Entre os pontos mais relevantes verificados na pesquisa de Raabe, Staduto e Shikida (2006), destaca-se a diferença significativa da redução do risco da carteira protegida pelo uso de contratos futuros da BM&F, quando comparadas com o uso de contratos futuros da LSE e NYBOT.

Sosnoski e Ribeiro (2012), em seu estudo, visaram a analisar estratégias de proteção de preços do etanol, açúcar e subprodutos, de acordo com as restrições de produção, entre julho de 2000 até fevereiro de 2006. O estudo concluiu que as operações de hedge podem ser utilizadas como instrumento para redução de risco para o preço de venda à vista e contratos futuros feitos com a BM&FBovespa.

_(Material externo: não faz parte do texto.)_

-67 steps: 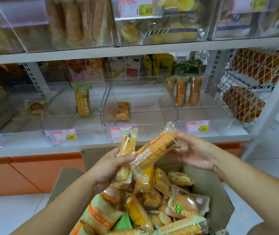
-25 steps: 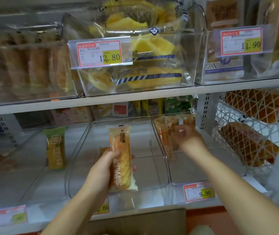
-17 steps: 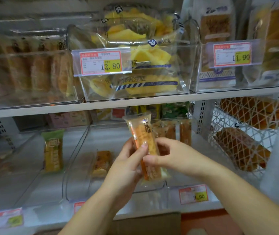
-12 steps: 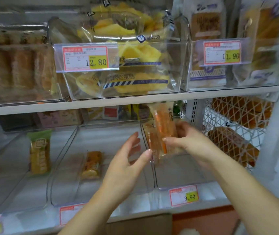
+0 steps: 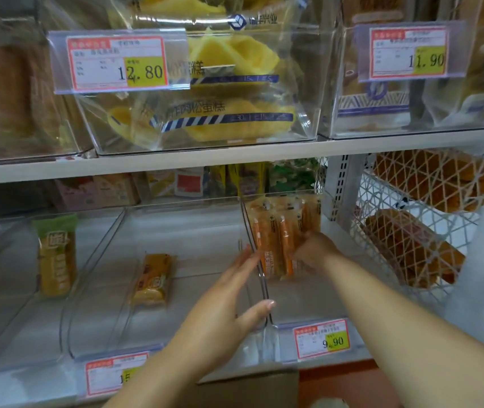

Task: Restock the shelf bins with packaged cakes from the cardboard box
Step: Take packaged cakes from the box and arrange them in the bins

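Your right grip (image 5: 313, 250) pinches the cake pkt (image 5: 285, 244), left grip (image 5: 229, 304) released; likely light, soft, slick film, so hold mid-body, gently.

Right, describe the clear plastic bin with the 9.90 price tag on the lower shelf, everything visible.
The clear plastic bin is an open-topped, see-through trough with thin walls, rightmost in its row, beside a white mesh basket. A red-and-yellow 9.90 price tag sits on its front. Long orange-wrapped cakes stand upright at its back; its front floor is bare. The right hand reaches inside, fingers curled on those cakes. The open left hand is at its left wall, thumb by the rim.
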Demonstrator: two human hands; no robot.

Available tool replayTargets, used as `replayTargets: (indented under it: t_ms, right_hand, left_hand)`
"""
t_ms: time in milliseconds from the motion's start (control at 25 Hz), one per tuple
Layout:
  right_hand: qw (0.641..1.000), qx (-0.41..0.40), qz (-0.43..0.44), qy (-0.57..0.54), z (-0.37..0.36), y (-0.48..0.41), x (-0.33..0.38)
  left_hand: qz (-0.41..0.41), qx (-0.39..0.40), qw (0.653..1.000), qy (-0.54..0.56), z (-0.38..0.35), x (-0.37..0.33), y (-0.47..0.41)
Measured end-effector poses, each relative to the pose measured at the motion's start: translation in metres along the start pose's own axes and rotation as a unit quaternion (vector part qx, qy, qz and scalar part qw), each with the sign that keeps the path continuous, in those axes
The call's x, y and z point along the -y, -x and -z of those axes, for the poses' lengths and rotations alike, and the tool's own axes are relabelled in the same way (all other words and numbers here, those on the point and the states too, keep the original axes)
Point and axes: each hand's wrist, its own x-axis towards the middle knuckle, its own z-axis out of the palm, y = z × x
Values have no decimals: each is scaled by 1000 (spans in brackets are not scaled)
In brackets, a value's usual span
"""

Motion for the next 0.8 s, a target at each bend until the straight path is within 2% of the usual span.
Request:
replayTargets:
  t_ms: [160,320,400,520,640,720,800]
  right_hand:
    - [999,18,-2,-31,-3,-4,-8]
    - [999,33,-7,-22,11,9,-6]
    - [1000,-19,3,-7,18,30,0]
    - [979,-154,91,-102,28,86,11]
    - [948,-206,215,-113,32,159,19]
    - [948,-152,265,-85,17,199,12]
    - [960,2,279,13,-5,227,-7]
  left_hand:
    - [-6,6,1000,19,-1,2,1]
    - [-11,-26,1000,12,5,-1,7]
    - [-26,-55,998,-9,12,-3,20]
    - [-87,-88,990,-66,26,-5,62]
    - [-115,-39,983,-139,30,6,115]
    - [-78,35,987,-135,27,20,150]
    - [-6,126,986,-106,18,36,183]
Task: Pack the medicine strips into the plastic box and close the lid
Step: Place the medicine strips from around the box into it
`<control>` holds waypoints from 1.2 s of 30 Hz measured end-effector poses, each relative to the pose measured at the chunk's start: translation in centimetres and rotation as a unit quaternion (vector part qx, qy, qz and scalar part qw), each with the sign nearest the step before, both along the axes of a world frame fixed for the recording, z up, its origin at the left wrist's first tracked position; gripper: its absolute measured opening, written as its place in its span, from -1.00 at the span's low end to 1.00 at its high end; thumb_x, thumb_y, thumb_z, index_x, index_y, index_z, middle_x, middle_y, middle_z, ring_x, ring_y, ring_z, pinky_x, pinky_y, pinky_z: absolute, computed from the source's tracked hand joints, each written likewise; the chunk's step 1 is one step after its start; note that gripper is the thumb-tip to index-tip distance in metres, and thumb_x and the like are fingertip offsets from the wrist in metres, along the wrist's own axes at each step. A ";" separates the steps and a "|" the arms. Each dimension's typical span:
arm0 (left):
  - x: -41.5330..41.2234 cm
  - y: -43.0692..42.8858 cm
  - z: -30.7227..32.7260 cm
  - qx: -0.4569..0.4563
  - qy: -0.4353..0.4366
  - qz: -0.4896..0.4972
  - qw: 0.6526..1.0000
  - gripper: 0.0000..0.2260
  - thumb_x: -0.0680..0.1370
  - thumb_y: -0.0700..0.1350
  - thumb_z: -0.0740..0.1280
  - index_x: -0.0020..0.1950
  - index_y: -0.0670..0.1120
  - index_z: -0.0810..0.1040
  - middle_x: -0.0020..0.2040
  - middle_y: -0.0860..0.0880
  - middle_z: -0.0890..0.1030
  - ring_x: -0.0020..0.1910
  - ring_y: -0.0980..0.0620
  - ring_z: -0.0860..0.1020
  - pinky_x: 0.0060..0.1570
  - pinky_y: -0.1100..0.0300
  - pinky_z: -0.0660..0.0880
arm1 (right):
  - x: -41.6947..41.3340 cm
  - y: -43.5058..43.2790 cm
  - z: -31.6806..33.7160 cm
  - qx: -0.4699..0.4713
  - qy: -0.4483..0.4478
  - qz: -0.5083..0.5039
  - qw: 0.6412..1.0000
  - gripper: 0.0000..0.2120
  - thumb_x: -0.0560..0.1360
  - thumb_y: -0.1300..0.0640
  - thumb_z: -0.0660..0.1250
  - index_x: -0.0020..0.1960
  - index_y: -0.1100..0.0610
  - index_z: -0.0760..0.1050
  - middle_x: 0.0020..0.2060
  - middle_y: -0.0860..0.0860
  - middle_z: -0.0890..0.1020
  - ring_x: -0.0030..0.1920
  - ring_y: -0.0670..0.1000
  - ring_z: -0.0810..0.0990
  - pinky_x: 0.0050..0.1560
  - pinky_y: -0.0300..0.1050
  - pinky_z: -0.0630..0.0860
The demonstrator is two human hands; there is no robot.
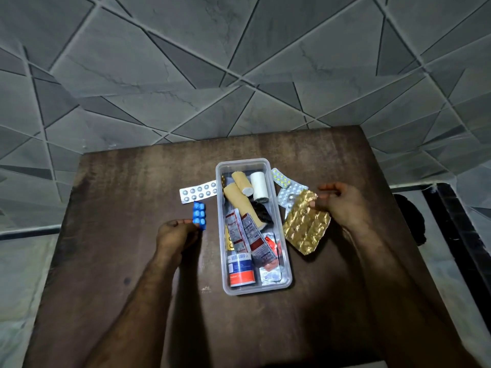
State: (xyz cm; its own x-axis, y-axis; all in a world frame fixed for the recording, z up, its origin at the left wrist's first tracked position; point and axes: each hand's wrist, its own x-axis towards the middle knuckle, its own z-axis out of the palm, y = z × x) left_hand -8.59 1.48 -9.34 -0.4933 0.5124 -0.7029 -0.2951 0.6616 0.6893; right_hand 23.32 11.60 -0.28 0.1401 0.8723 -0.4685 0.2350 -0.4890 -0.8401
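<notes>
A clear plastic box (288, 277) lies open in the middle of the brown table (114, 181), holding bandage rolls, red-and-white strips and a blue-orange tube. My left hand (175, 235) pinches a blue pill strip (199, 212) just left of the box. My right hand (342, 205) holds a crumpled gold foil strip (305, 227) over the box's right side. A silver blister strip (198, 193) lies on the table left of the box. Two more strips, one with yellow pills (281, 177) and one silver (288, 193), lie to its right. No lid is visible.
A grey tiled wall (239, 62) rises right behind the table's far edge. A dark object (410, 216) sits past the table's right edge. Floor shows to the left (24, 261).
</notes>
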 end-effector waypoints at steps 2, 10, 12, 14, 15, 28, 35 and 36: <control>0.0 -0.4 1.2 0.007 -0.055 0.044 0.997 -0.94 0.48 -0.32 0.35 -0.13 -0.18 0.59 -0.49 -0.02 0.61 -0.51 0.12 0.53 -0.52 0.36 0.49 | -1.3 0.1 1.4 0.075 -0.019 0.012 0.997 -0.58 0.32 0.49 0.44 0.13 0.24 0.52 -0.24 0.04 0.56 -0.28 -0.01 0.59 -0.22 -0.18 0.60; 2.7 -0.5 6.8 0.116 -0.035 0.032 0.992 -0.89 0.49 -0.32 0.36 -0.16 -0.13 0.56 -0.36 -0.05 0.61 -0.38 0.09 0.52 -0.44 0.37 0.50 | -8.7 -3.6 4.0 0.354 -0.188 0.146 0.904 -0.64 0.46 0.33 0.34 0.22 0.08 0.54 0.03 -0.05 0.52 -0.07 -0.18 0.48 -0.08 -0.56 0.38; 3.9 -0.4 7.5 0.138 0.031 -0.019 0.990 -0.88 0.49 -0.32 0.35 -0.18 -0.12 0.57 -0.28 -0.09 0.61 -0.35 0.05 0.52 -0.37 0.29 0.52 | -10.0 -4.2 3.6 0.392 -0.207 0.176 0.879 -0.64 0.47 0.35 0.31 0.24 0.13 0.52 0.03 -0.02 0.51 -0.05 -0.24 0.41 -0.03 -0.63 0.30; 4.9 -0.3 7.2 0.130 0.090 -0.064 0.985 -0.91 0.47 -0.25 0.39 -0.20 -0.08 0.60 -0.25 -0.08 0.65 -0.30 0.02 0.56 -0.22 0.15 0.54 | -11.1 -4.0 2.7 0.446 -0.230 0.197 0.842 -0.62 0.44 0.41 0.30 0.22 0.21 0.52 0.00 0.08 0.57 -0.05 -0.16 0.43 0.05 -0.56 0.33; 5.4 -0.3 7.1 0.118 0.122 -0.083 0.982 -0.95 0.43 -0.20 0.42 -0.21 -0.06 0.61 -0.26 -0.06 0.66 -0.29 0.03 0.57 -0.17 0.11 0.56 | -11.5 -3.7 1.9 0.465 -0.244 0.211 0.824 -0.61 0.42 0.41 0.29 0.22 0.23 0.51 -0.02 0.13 0.58 -0.04 -0.05 0.49 0.08 -0.38 0.45; 9.8 0.0 7.0 0.046 0.398 -0.254 0.880 -0.87 0.50 -0.07 0.34 -0.03 -0.10 0.58 -0.10 -0.09 0.69 -0.14 -0.09 0.64 -0.24 0.25 0.36 | -13.6 -2.5 -4.6 0.395 -0.311 0.452 0.737 -0.55 0.52 0.13 0.22 0.40 0.15 0.40 0.14 0.14 0.59 0.10 0.21 0.56 0.13 0.04 0.53; 9.7 0.0 6.3 0.033 0.414 -0.299 0.859 -0.84 0.52 -0.07 0.32 0.02 -0.10 0.59 -0.07 -0.11 0.66 -0.17 -0.06 0.60 -0.24 0.25 0.35 | -12.9 -2.8 -6.0 0.315 -0.290 0.473 0.770 -0.52 0.53 0.08 0.11 0.39 0.25 0.40 0.20 0.22 0.60 0.22 0.23 0.54 0.28 0.07 0.46; 9.8 -0.1 6.2 0.033 0.419 -0.312 0.852 -0.85 0.52 -0.08 0.32 0.03 -0.10 0.59 -0.07 -0.10 0.65 -0.19 -0.04 0.58 -0.25 0.25 0.36 | -13.0 -2.7 -6.1 0.304 -0.291 0.474 0.774 -0.51 0.52 0.10 0.12 0.41 0.25 0.37 0.25 0.22 0.57 0.28 0.22 0.50 0.33 0.09 0.42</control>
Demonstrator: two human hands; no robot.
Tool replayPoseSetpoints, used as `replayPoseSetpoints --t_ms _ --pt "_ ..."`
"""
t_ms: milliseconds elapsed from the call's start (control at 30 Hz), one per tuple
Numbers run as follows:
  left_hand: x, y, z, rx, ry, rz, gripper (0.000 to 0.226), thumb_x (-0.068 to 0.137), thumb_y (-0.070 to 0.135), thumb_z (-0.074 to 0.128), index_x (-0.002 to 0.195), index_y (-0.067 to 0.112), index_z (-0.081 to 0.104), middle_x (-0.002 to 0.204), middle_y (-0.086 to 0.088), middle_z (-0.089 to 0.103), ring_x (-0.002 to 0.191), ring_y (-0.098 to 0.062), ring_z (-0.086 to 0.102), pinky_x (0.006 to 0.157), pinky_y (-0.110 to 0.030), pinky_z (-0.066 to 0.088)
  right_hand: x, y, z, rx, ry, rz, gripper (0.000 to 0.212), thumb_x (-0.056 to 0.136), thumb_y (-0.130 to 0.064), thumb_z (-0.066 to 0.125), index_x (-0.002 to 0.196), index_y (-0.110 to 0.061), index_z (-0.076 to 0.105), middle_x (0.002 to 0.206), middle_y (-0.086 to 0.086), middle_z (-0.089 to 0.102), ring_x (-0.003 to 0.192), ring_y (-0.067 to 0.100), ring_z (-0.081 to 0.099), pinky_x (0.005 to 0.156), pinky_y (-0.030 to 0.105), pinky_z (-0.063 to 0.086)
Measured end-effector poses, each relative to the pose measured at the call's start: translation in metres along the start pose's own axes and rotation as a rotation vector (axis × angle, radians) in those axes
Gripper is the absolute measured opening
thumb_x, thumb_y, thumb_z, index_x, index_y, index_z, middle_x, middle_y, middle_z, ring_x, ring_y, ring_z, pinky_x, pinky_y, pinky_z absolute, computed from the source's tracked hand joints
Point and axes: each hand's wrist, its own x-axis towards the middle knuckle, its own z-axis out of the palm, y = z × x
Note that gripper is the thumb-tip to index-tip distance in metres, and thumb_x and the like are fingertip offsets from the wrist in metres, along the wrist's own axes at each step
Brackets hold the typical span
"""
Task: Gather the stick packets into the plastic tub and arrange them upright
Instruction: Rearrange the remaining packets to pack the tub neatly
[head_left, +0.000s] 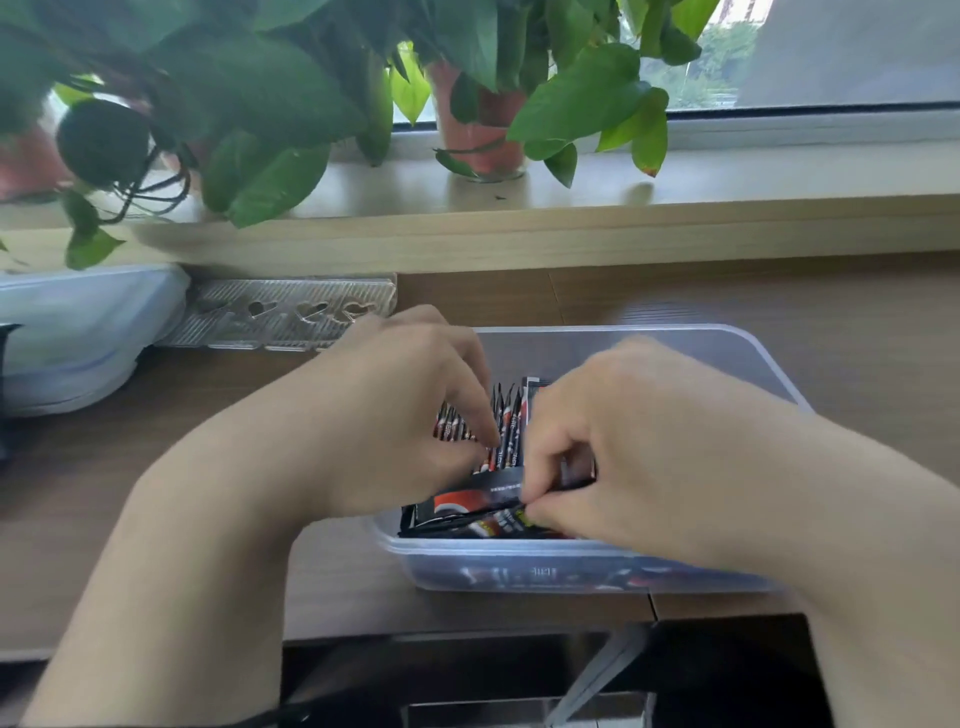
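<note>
A clear plastic tub (727, 353) sits on the brown desk in front of me. Inside it are several black-and-red stick packets (506, 426); a row stands upright on edge near the middle, and a few lie flat along the near wall (467, 514). My left hand (395, 415) reaches into the tub's left side, fingers pressed against the upright row. My right hand (623, 452) is over the tub's right half, its thumb and fingers pinched on the flat packets at the near side. The tub's right interior is hidden by that hand.
A clear ribbed lid with heart cut-outs (291, 314) lies at the back left, beside a white lidded container (78, 332). Potted plants (478, 124) line the wooden sill behind. The desk's front edge (467, 623) runs just below the tub.
</note>
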Motion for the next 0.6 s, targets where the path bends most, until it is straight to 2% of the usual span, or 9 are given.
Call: replayPoseSetpoints --t_ms 167,267,367,433,500,533,600 --pt "0.001 0.003 0.003 0.06 -0.067 0.009 0.021 0.069 0.047 0.059 0.08 0.045 0.077 0.091 0.023 0.06 0.1 0.001 0.044 0.096 -0.04 0.037 0.007 -0.001 0.007 0.214 -0.122 0.042 0.006 0.077 -0.032 0.079 0.076 -0.038 0.08 0.076 -0.022 0.069 0.077 -0.006 0.061 0.068 0.011 0.049" --pt "0.001 0.003 0.005 0.041 -0.101 0.022 0.015 0.074 0.046 0.067 0.083 0.04 0.078 0.093 0.022 0.059 0.102 -0.001 0.045 0.098 -0.039 0.036 0.01 -0.001 0.007 0.203 -0.091 0.108 0.004 0.073 -0.037 0.082 0.072 -0.036 0.079 0.069 -0.019 0.067 0.065 -0.002 0.061 0.059 0.013 0.047" --pt "0.001 0.002 0.006 0.082 -0.123 0.021 0.014 0.077 0.047 0.072 0.087 0.039 0.077 0.098 0.021 0.058 0.107 -0.003 0.044 0.101 -0.036 0.033 0.012 -0.003 0.009 0.104 -0.079 0.145 0.013 0.071 -0.043 0.083 0.07 -0.03 0.078 0.061 -0.015 0.063 0.055 0.001 0.057 0.05 0.012 0.041" --pt "0.002 0.002 0.006 0.088 -0.125 0.025 0.015 0.076 0.049 0.072 0.086 0.038 0.076 0.098 0.02 0.058 0.107 -0.003 0.044 0.1 -0.035 0.032 0.012 -0.005 0.01 0.102 -0.095 0.148 0.013 0.072 -0.043 0.082 0.071 -0.031 0.078 0.059 -0.022 0.063 0.054 -0.001 0.057 0.047 0.01 0.041" --pt "0.002 0.001 0.007 0.082 -0.122 0.034 0.017 0.075 0.05 0.072 0.084 0.036 0.073 0.096 0.019 0.06 0.105 -0.003 0.047 0.097 -0.033 0.034 0.009 -0.005 0.007 0.14 -0.123 0.161 0.014 0.075 -0.047 0.078 0.072 -0.033 0.078 0.061 -0.029 0.063 0.055 -0.004 0.058 0.046 0.009 0.042" --pt "0.003 0.002 0.007 0.072 -0.117 0.036 0.018 0.075 0.05 0.073 0.083 0.034 0.071 0.094 0.019 0.061 0.102 -0.002 0.049 0.093 -0.03 0.036 0.006 -0.004 0.002 0.152 -0.117 0.172 0.018 0.077 -0.051 0.074 0.072 -0.034 0.077 0.061 -0.027 0.064 0.056 -0.004 0.059 0.046 0.009 0.043" --pt "0.002 0.002 0.004 0.017 -0.088 0.022 0.014 0.074 0.042 0.077 0.079 0.032 0.069 0.085 0.02 0.066 0.09 0.001 0.056 0.079 -0.017 0.039 -0.004 0.001 -0.011 0.17 -0.016 0.197 0.026 0.076 -0.06 0.065 0.074 -0.036 0.076 0.061 -0.022 0.067 0.055 -0.004 0.06 0.047 0.009 0.045"
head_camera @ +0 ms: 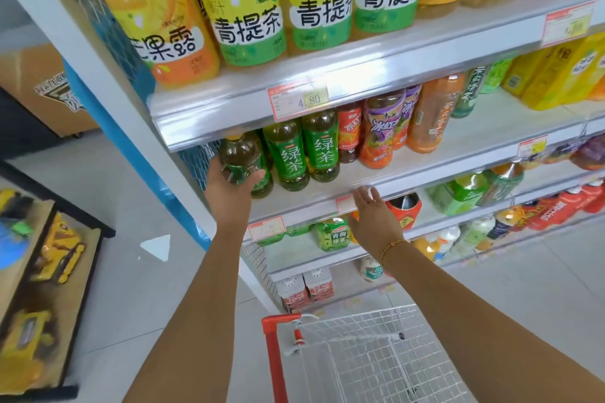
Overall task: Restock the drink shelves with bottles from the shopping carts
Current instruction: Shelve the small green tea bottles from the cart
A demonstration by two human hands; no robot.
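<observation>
My left hand [229, 188] grips a bottle [244, 160]; I seat it upright beside the row, right hand [371, 206] flat on the shelf [425, 167].

You have one view only, worn on your head: it looks forward and down past your left hand [229, 188] and right hand [373, 209] at the drink shelves [376, 75], which stand very near and fill the upper right. The view is tilted, so the shelf edges climb rightward, with the shopping cart [355, 316] at the bottom edge and the floor [147, 288] at left.
</observation>
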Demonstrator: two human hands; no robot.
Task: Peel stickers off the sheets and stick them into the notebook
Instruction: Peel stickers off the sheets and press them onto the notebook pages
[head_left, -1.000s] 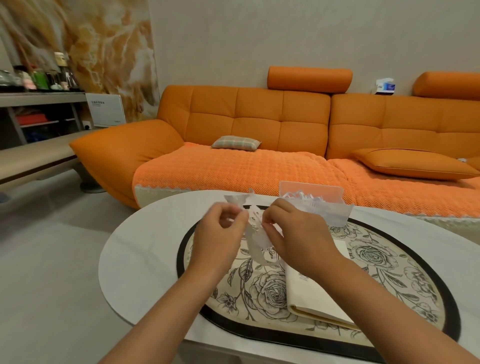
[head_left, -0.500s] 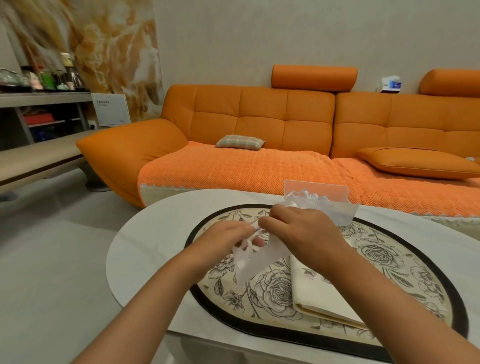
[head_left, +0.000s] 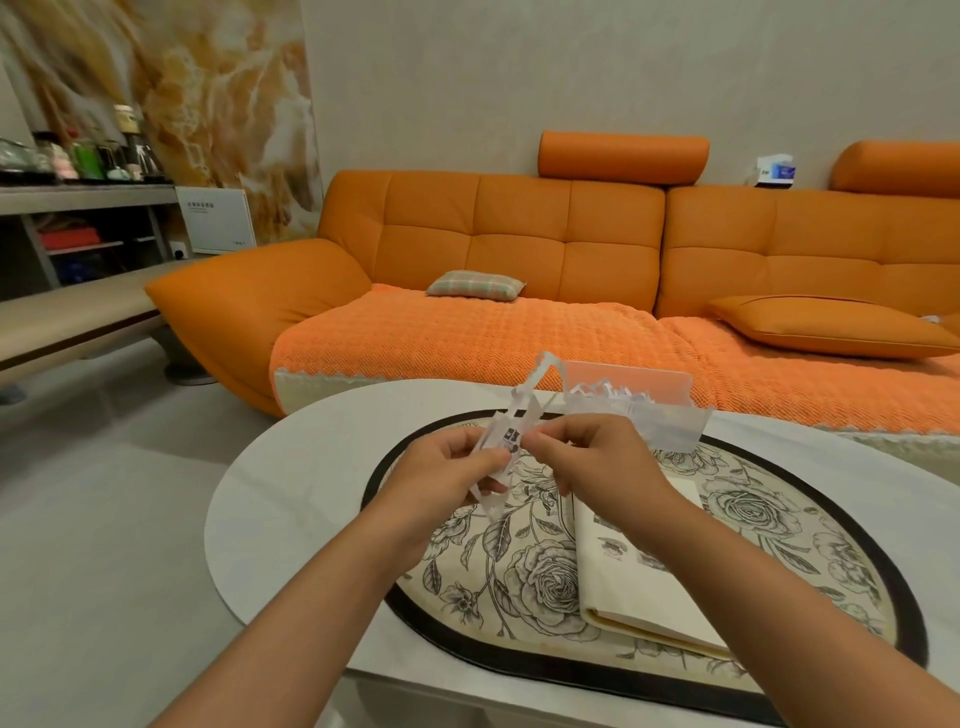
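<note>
Pinching floppy, cut-out white sticker sheet (head_left: 511, 434) | hands: left hand (head_left: 441, 480) and right hand (head_left: 597, 462) both gripping it

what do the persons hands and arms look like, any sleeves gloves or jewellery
Both are bare. The left hand and right hand wear no gloves, and no rings show on the visible fingers. The left forearm and right forearm carry no sleeve, watch or bracelet up to the frame's edge.
</note>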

Alguns estudos internacionais sobre efetividade de hedging de commodities agrícolas também merecem destaque, em particular, o estudo de Brinker et al. (2009), que apontou a importância da similaridade entre as especificações do contrato e as características do ativo a ser protegido, uma vez que a mitigação do risco pelo uso do contrato futuro do milho (principal matéria-prima destinada à produção de etanol nos Estados Unidos) foi em torno de 50%, o que foi superior ao atingido pelo uso do contrato futuro da soja da Chicago Board of Trade (CBOT).

Sob o mesmo ponto de vista da investigação de Brinker et al. (2009), Houston e Ames (1986) verificaram que a carência de contratos futuros não impedia que o gerenciamento do risco de preços fosse realizado por meio do hedging com contratos futuros de diferentes commodities agrícolas. Assim sendo, os resultados dos testes indicaram que a razão de hedge ótima com contratos futuros de farelo de soja permitiu uma mitigação do risco de preços do glúten de milho próxima a 92% no mercado à vista. 

A cobertura do risco estimada pelo hedging no estudo Houston e Ames (1986) é, inclusive, superior àquela atingida em mercados futuros agrícolas americanos, como verificado na pesquisa de Bera, Garcia e Roh (1997). Essa pesquisa estimou uma cobertura do risco de preços igual a 77% para o milho e 70% para a soja no Estado de Illinois, Estados Unidos, com a razão de hedge de variância mínima com contratos futuros dessas commodities na CBOT.

Ao fim, destaca-se, ainda que a quantidade de métodos que podem ser empregados para testar a efetividade das operações das operações de hedge possibilita que diferentes investigações venham a ser realizadas no futuro. Espera-se que novas pesquisas sejam desenvolvidas com a finalidade de tornar os contratos futuros das commodities mais efetivos para o gerenciamento do risco de preços de mercados, que atualmente são carentes de instrumentos de proteção.